→ Records drawn from a dataset:
○ ○ ○

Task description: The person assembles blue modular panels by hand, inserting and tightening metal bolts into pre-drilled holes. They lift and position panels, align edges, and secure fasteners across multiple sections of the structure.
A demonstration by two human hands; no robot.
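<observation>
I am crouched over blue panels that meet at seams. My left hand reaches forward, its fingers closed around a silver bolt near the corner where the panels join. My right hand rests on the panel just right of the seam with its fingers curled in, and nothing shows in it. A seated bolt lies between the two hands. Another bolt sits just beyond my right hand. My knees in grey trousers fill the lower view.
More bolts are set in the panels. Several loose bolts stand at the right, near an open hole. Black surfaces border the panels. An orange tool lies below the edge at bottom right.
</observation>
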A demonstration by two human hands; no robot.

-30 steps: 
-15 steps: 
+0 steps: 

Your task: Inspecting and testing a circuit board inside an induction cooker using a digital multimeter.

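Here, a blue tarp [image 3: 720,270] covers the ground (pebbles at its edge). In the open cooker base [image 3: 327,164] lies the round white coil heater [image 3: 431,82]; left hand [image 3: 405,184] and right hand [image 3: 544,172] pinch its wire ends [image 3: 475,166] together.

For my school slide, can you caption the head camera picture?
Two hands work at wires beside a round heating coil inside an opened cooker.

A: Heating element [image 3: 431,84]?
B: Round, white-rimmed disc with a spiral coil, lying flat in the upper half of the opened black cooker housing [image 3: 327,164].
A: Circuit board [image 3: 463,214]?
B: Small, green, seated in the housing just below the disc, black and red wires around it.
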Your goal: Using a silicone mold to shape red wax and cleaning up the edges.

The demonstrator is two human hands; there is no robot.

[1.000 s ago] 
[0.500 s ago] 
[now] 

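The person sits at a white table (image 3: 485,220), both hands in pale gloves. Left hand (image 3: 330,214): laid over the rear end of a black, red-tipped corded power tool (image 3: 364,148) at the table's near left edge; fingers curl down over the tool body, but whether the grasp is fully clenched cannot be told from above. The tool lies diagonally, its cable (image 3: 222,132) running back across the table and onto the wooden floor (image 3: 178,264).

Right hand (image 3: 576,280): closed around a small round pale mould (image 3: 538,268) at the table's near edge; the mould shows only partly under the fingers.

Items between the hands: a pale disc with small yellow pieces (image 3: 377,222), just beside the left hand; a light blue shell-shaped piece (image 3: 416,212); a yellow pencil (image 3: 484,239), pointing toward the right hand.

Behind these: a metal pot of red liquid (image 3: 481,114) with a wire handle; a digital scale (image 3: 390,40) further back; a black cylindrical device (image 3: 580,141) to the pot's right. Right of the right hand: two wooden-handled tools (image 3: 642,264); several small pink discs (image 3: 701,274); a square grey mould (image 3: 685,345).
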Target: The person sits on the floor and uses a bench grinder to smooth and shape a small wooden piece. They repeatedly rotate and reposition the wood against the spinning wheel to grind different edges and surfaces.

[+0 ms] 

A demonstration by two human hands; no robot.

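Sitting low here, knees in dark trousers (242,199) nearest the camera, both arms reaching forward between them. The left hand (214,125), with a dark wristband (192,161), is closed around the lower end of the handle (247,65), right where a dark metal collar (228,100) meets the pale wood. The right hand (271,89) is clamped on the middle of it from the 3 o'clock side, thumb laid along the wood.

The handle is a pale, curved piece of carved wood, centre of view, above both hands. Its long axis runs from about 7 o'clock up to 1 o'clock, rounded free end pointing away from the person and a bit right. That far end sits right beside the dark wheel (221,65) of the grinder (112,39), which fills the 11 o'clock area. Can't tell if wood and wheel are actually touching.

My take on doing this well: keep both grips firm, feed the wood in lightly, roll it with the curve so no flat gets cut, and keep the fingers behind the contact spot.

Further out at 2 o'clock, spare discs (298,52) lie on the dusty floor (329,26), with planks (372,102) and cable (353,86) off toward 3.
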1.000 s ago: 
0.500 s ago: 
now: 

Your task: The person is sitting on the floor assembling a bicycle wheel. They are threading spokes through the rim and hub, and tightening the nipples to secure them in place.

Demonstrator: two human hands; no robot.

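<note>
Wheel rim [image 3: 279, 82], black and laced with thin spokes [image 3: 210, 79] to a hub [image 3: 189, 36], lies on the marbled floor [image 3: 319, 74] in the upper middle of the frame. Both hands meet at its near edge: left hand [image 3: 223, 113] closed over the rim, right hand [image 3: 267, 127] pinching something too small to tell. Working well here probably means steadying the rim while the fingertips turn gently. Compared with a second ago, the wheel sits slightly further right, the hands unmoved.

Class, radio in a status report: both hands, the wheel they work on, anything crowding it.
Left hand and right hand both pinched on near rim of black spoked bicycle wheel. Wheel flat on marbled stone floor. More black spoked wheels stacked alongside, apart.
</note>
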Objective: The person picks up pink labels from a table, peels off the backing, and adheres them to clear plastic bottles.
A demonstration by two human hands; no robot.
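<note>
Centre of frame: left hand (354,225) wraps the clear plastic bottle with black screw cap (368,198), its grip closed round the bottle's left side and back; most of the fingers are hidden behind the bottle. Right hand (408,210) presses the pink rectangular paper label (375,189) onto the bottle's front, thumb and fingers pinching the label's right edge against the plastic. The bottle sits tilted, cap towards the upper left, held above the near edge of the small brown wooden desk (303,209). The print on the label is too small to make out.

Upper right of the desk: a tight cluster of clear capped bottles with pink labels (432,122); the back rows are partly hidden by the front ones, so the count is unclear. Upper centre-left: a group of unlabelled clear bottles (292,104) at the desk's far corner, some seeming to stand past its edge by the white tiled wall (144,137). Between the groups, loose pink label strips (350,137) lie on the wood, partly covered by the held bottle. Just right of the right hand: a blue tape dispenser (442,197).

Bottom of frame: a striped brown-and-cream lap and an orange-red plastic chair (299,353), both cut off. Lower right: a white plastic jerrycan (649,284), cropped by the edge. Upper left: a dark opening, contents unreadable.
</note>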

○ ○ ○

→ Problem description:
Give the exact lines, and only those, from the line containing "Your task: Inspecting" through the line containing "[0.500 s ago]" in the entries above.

→ Response area:
Your task: Inspecting and testing a circuit board inside an induction cooker using a digital multimeter.

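Here, a blue tarp [image 3: 720,270] covers the ground (pebbles at its edge). In the open cooker base [image 3: 327,164] lies the round white coil heater [image 3: 431,82]; left hand [image 3: 405,184] and right hand [image 3: 544,172] pinch its wire ends [image 3: 475,166] together.

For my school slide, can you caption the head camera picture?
Two hands work at wires beside a round heating coil inside an opened cooker.

A: Heating element [image 3: 431,84]?
B: Round, white-rimmed disc with a spiral coil, lying flat in the upper half of the opened black cooker housing [image 3: 327,164].
A: Circuit board [image 3: 463,214]?
B: Small, green, seated in the housing just below the disc, black and red wires around it.
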Your goal: Using a silicone mold to shape red wax and cleaning up the edges.

The demonstrator is two human hands; there is no robot.

[1.000 s ago] 
[0.500 s ago] 

What precedes this is the full answer.